Return the stretch from the line with "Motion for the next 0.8" through the line with "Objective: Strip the" in the data below, character for character, skipping all pictures.

** Opening GIVEN RECORDS block **

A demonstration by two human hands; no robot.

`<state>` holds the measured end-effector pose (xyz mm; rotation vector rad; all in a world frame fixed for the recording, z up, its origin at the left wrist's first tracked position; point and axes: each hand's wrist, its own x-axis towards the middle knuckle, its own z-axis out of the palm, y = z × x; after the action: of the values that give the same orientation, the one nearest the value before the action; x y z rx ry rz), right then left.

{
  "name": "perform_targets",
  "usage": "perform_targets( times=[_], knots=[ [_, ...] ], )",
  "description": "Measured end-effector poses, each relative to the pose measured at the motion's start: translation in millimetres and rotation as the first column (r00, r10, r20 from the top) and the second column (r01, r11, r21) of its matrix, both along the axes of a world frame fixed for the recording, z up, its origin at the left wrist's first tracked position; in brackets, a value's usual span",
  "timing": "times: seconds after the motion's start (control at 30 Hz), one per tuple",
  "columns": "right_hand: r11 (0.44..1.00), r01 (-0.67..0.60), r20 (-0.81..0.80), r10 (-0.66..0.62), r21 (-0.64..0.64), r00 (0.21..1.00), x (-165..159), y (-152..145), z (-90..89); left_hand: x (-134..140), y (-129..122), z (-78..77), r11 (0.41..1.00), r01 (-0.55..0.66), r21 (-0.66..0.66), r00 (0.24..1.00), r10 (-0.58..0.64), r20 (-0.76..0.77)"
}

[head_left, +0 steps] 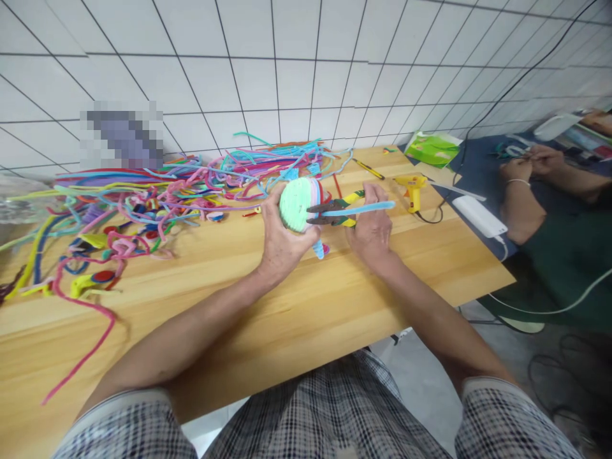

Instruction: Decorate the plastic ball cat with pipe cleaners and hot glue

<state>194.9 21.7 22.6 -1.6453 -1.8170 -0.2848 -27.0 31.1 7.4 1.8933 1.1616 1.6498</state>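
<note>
My left hand (282, 245) is closed around a round craft piece wound from pipe cleaners (295, 204), its mint-green face turned toward me. White, lilac and red show along its right side, and a light-blue bit (319, 248) sticks out below. In my right hand (373, 223) are pliers (329, 213) with yellow-green handles, fingers wrapped around the grips. The dark jaws touch or overlap the right part of the craft piece; whether they grip it I cannot tell. A light-blue pipe cleaner (368, 208) runs from near the jaws across my right hand.
Loose coloured pipe cleaners (191, 185) are heaped along the tiled wall and table's left side. A yellow glue gun (412, 191), a yellow-black pen-like tool (369, 169), a green packet (433, 150) and a white power strip (479, 217) lie right. Another person's hands (530, 162) work beyond them.
</note>
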Motion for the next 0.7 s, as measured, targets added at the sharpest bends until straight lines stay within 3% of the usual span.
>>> perform_targets(
  times=[0.3, 0.5, 0.7],
  knots=[
    [0.996, -0.022, -0.045, 0.018, -0.085, 0.999, -6, 5, -9.2, 4, 1, -7.1, 0.996, -0.086, 0.016, 0.996, 0.086, 0.002],
    [0.992, -0.032, -0.033, 0.028, -0.119, 0.999, -7, 2, -13.1, 2, 5, -13.6, 0.996, -0.076, -0.037, 0.997, 0.076, 0.014],
    [0.983, 0.045, -0.022, -0.05, -0.178, 0.999, -11, 1, -10.1, 1, 10, -22.8, 0.994, -0.074, -0.082, 0.997, 0.076, 0.022]
  ],
)
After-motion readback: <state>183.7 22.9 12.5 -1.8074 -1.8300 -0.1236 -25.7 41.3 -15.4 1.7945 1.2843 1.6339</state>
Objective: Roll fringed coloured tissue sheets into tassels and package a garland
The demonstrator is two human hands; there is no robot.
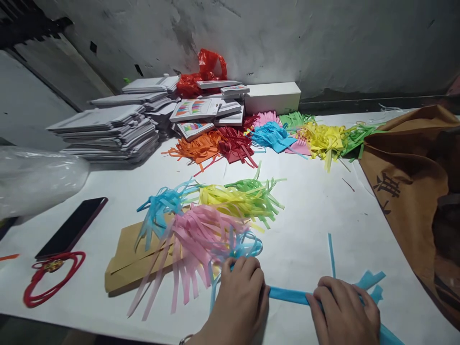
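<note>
Between my two hands a blue tissue paper tassel (290,294) runs as a flat folded band just over the white tabletop. My left hand (241,292) is closed on the band's left part, with curled blue strips showing beyond its fingers. At the other end my right hand (343,309) grips the band, and loose blue strips stick out around it. Pink fringed tissue (201,230) lies beside my left hand. Behind it are yellow fringe (230,199), green fringe (257,191) and another blue bunch (161,206). A folded brown cardboard piece (143,258) lies partly under them.
A phone (74,227) and a red cord (53,278) lie at left, near a clear plastic bag (39,179). Stacked white packets (104,129), boxes (196,109) and coloured fringe bundles (235,143) line the back. Brown cloth (406,167) covers the right edge.
</note>
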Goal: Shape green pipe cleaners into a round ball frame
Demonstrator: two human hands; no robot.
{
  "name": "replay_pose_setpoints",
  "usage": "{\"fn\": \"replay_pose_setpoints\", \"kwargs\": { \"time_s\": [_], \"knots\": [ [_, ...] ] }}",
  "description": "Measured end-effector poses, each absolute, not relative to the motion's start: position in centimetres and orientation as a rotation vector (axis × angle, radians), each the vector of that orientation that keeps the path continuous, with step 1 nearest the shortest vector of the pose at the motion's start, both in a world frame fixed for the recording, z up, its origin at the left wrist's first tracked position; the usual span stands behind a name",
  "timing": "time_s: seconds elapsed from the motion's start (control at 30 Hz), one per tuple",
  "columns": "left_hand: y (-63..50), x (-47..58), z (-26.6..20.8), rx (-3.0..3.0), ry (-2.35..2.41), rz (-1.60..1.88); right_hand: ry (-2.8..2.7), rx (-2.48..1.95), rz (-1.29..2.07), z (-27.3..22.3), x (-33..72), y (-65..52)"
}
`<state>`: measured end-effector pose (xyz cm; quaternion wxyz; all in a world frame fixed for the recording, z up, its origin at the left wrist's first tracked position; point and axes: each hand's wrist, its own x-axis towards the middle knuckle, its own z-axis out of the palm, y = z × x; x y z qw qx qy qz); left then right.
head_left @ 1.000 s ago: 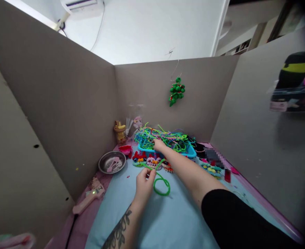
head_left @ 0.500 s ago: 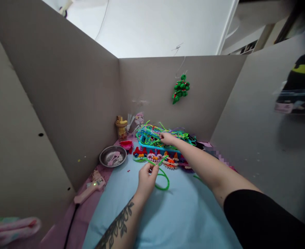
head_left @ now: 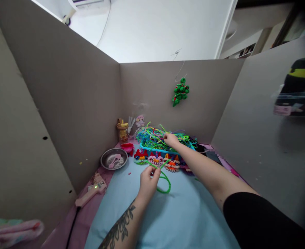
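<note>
My left hand (head_left: 149, 178) is closed in a pinch on a green pipe cleaner (head_left: 170, 186), which curves into a loop with its ends sticking up past the fingertips. Farther off, my right hand (head_left: 171, 140) reaches over a tangled heap of pipe cleaners (head_left: 149, 138), mostly green and blue. Its fingers are bent together at the heap; what is between them, if anything, is too small to make out. The heap fills a blue tray (head_left: 154, 149). Several fuzzy pipe-cleaner figures (head_left: 171, 163) stand in a row before the tray.
At the left are a metal bowl (head_left: 106, 161) with small pieces, a pink glue gun (head_left: 91, 194) with a lit lamp, and a brown jar (head_left: 122, 130). Grey panels (head_left: 147, 83) enclose the table on three sides. A green ornament (head_left: 180, 92) hangs at the back.
My right hand has shifted slightly right over the heap, fingers still bent. My left hand keeps its hold on the green pipe cleaner. The whole view has tilted up a little.
</note>
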<state>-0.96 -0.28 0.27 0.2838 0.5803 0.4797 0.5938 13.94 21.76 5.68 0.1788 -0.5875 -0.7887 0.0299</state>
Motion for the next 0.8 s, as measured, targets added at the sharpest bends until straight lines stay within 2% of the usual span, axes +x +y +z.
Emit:
{"fn": "replay_pose_setpoints", "kwargs": {
  "time_s": [0.27,0.53,0.8],
  "knots": [
    [-0.3,-1.0,0.1,1.564,1.296,1.629,-2.435,-1.386,0.235,4.2,9.8,20.4],
    [-0.6,-1.0,0.4,1.54,1.28,1.647,-2.242,-1.527,0.152,3.6,8.4,20.9],
    [-0.8,-1.1,0.5,1.56,1.304,1.648,-2.132,-1.585,0.244,3.2,8.5,22.0]
  ]
}}
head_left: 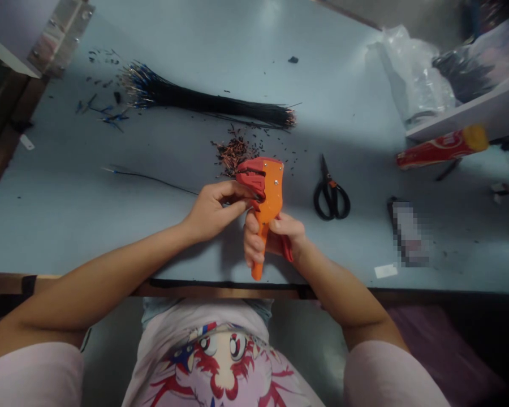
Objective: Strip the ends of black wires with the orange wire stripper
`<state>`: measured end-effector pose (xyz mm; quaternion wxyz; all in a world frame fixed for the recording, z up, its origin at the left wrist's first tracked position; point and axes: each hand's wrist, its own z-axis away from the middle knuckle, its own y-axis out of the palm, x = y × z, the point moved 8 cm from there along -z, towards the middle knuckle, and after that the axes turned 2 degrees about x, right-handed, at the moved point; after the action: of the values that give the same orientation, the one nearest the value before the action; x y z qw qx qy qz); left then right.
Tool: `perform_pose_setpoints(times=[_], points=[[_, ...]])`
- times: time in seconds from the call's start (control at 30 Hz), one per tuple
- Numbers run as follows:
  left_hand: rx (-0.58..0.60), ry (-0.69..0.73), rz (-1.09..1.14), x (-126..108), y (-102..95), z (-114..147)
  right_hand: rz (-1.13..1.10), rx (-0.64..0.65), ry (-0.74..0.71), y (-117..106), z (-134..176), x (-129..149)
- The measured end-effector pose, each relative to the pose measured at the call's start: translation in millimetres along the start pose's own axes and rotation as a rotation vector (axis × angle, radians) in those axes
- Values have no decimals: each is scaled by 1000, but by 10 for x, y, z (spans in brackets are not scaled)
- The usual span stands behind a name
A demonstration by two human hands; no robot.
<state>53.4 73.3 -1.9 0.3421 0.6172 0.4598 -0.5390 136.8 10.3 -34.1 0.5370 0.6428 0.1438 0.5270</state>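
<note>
My right hand (pixel 275 237) is wrapped round the handles of an orange and red wire stripper (pixel 272 192), held upright over the table. At the red jaws of the tool, my left hand (pixel 220 209) is closed in a pinch on a thin black wire (pixel 161 181). The wire trails off to the left and ends in a blue-sleeved tip. Its other end is hidden behind my fingers and the jaws. Just behind the tool lies a pile of copper strands and black insulation scraps (pixel 235 152).
A thick bundle of black wires (pixel 212 104) lies at the back, blue tips to the left. Black scissors (pixel 331 198) rest right of the tool. Farther right are a blurred-out object (pixel 409 232), a red tube (pixel 445 147) and plastic bags (pixel 419 73). Loose blue-tipped pieces (pixel 104 113) lie at left.
</note>
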Motion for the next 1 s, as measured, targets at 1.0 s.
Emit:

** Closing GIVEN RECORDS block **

- TASK RESPONSE
Motion for the next 0.8 s, as measured, targets added at the sharpest bends until straight lines stay within 2% of the usual span, axes +x +y +z.
Emit:
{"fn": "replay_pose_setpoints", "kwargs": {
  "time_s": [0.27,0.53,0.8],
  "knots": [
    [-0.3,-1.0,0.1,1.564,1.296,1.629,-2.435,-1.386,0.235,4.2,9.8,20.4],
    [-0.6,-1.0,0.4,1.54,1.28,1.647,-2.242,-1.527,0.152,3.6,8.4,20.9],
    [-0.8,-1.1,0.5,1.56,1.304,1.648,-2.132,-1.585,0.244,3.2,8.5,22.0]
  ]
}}
head_left: 
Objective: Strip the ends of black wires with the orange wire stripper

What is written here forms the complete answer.